After walking with your shoes outside for an entire day, or if you went on a jog or a hike, are you one of those people that don’t take it off immediately as soon as you go inside your house?
Studies show that large numbers of bacteria, both on the bottom part of the shoe, including the inside of the shoes have about 421,000 unit of bacteria only on the outside of your shoes, and an additional 2,887 on the inside. If that doesn’t alarm you about how many bacteria you’ve purposely invited to your home just because you didn’t leave your shoes outside– I’m not sure what will.
This was a study made by Dr. Charles Gerba, a microbiologist, and professor at the University of Arizona and The Rockport® Company. A list of the bacteria found on your shoes include:
- Escherichia Coli – This bacteria is known to cause intestinal and urinary tract infections, diarrheal disease and meningitis.
- Klebsiella Pneumonia – This is the common source of the bloodstream, wound infections, and pneumonia.
- Serratia Ficaria – Can cause rare infections in our respiratory tract and wounds.
“The common occurrence (96 percent) of coliform and E. coli bacteria on the outside of the shoes indicates frequent contact with fecal material, which most likely originates from floors in public restrooms or contact with animal fecal material outdoors,” said Gerba.
However, it is said that by simply washing the shoes with detergent can easily eliminate the bacteria and can possibly reduce it by 90% or even more. So, how often do you wash your shoes?
If your homes have tiles, I’m sure that you mop your floors more often, and even do the lengthy procedure of disinfecting it. The transfer of bacteria from your shoes to your uncontaminated (or freshly cleaned tiles) can range from 90%-99%.
Below, I will list a couple of my suggestions that can help you keep the bacteria from your shoes spreading.
- Place your shoe rack close to your door, or anywhere that you think is accessible for you to put your shoes as soon as you get home. Personally, I invest in nice looking shoe racks so that it doesn’t look like clutter near the doorstep, but more of a part of the interior design. I regularly clean that area and transfer unused or rarely used shoes in my shoe closet. I make sure that I only have about 3 pairs of shoes that I rotate and use frequently to keep the area tidy.
- Make a habit of removing your shoes as soon as you enter the door.
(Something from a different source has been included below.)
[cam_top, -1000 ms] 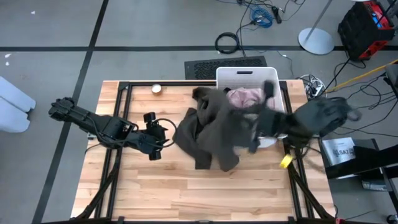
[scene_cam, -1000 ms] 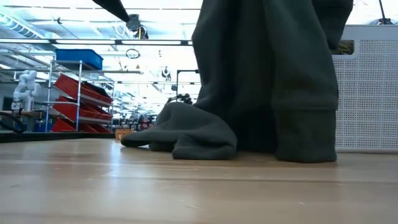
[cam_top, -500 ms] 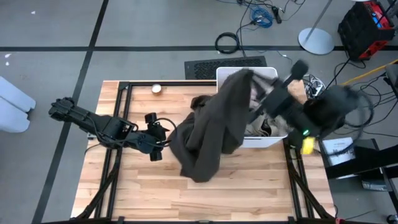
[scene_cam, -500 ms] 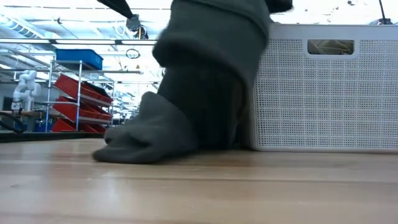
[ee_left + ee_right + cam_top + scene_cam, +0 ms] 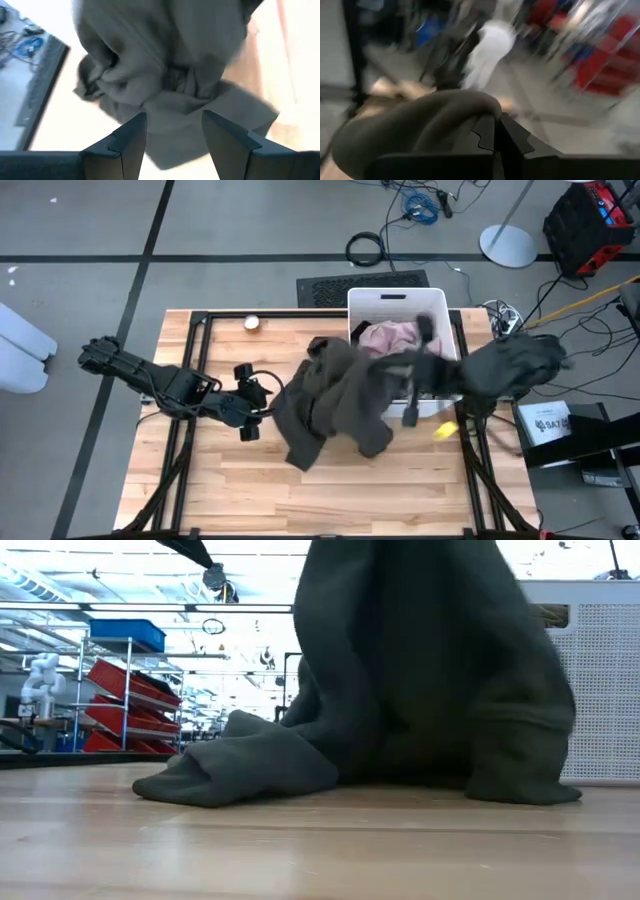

This is very obvious, but you really have to try your best to remember. Place a small reminder near the shoe rack if you have to!
- Have bedroom slippers or slippers that you only use inside the house. If you often have guests, prepare extra slippers for them. There’s something about fluffy bedroom slippers that makes me excited about taking my shoes off after a hard day’s work.
- Wash your shoes regularly. Disinfect the shoe racks as often as possible. For leather shoes, you can always use disinfecting wipes and sprays that won’t damage it.
- You can leave foot sprays near your shoe rack if by any chance that you have guests that worry about taking their shoes off because of smelly feet. You can even leave a pair of clean socks that they can use just in case.